**DATA PROVIDED:**
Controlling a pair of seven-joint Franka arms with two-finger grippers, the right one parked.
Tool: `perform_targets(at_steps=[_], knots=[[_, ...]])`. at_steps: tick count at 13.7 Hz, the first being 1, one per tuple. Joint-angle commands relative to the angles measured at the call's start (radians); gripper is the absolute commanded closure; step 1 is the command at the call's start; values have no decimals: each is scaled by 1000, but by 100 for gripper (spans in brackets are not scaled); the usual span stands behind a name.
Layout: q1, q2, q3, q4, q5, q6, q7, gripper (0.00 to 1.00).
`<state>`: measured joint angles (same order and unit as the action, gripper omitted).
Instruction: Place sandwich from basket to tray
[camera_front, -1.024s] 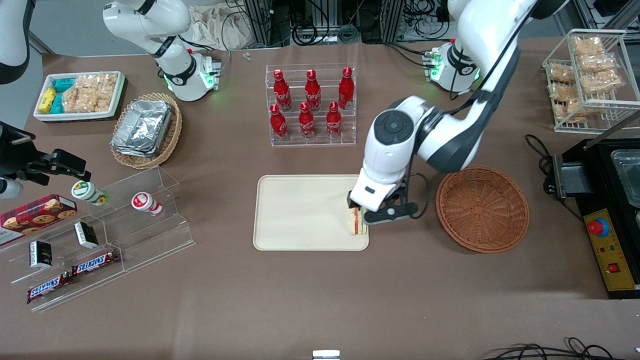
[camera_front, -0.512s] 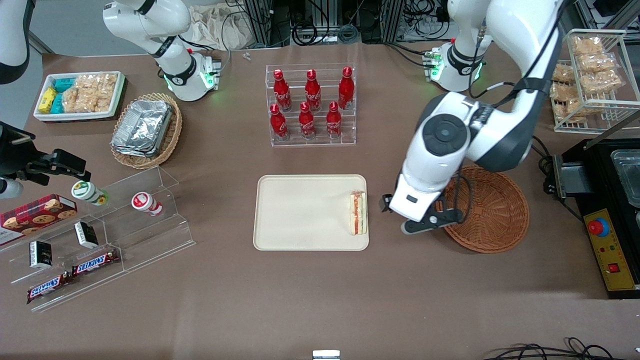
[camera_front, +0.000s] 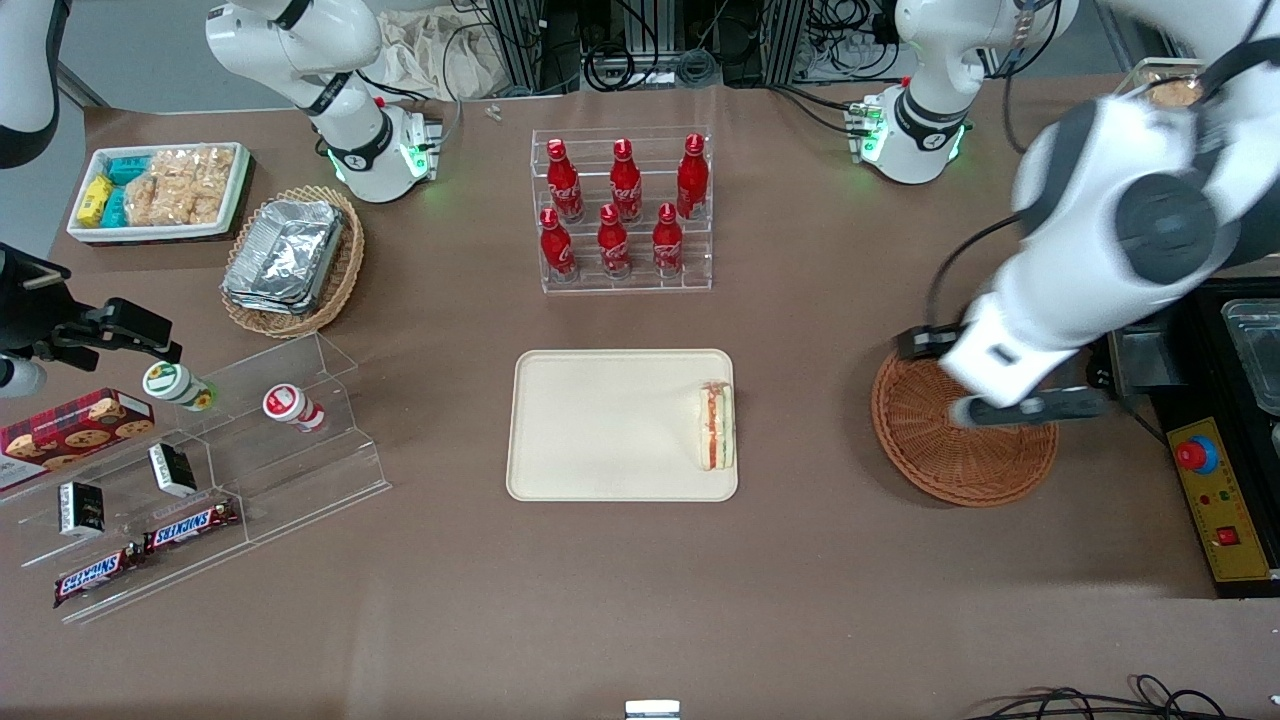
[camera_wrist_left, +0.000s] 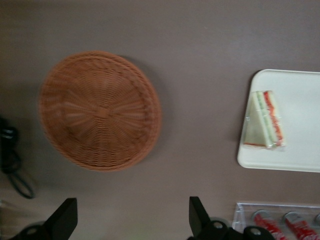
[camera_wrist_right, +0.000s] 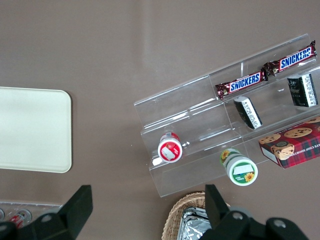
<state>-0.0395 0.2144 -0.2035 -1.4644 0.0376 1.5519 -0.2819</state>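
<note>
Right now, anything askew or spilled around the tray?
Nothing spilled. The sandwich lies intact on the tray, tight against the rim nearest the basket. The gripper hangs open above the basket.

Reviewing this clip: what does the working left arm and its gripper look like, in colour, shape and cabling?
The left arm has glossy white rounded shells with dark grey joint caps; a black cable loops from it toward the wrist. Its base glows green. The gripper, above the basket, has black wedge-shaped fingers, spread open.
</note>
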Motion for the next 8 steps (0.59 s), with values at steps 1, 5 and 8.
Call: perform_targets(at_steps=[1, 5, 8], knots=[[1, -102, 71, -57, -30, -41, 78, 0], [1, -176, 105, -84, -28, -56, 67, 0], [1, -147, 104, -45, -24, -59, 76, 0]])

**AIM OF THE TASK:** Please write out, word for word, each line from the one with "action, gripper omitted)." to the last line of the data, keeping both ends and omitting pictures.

**RESULT:**
`<state>`: measured joint angles (same order and unit as the action, gripper omitted).
Instruction: Place sandwich from basket to tray
[camera_front, -1.024s] 
[camera_front, -0.512s] 
[camera_front, +0.000s] 
[camera_wrist_left, +0.000s] 
[camera_wrist_right, +0.000s] 
<state>-0.0395 0.2144 -0.2035 -1.4644 0.0376 1.5519 -0.2819</state>
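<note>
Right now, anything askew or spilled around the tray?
Nothing spilled. The sandwich lies intact on the tray, tight against the rim nearest the basket. The gripper hangs open above the basket.

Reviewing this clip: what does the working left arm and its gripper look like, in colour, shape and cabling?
The left arm has glossy white rounded shells with dark grey joint caps; a black cable loops from it toward the wrist. Its base glows green. The gripper, above the basket, has black wedge-shaped fingers, spread open.
</note>
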Motion for the next 8 steps (0.59 s), with values at steps 1, 5 and 8.
Call: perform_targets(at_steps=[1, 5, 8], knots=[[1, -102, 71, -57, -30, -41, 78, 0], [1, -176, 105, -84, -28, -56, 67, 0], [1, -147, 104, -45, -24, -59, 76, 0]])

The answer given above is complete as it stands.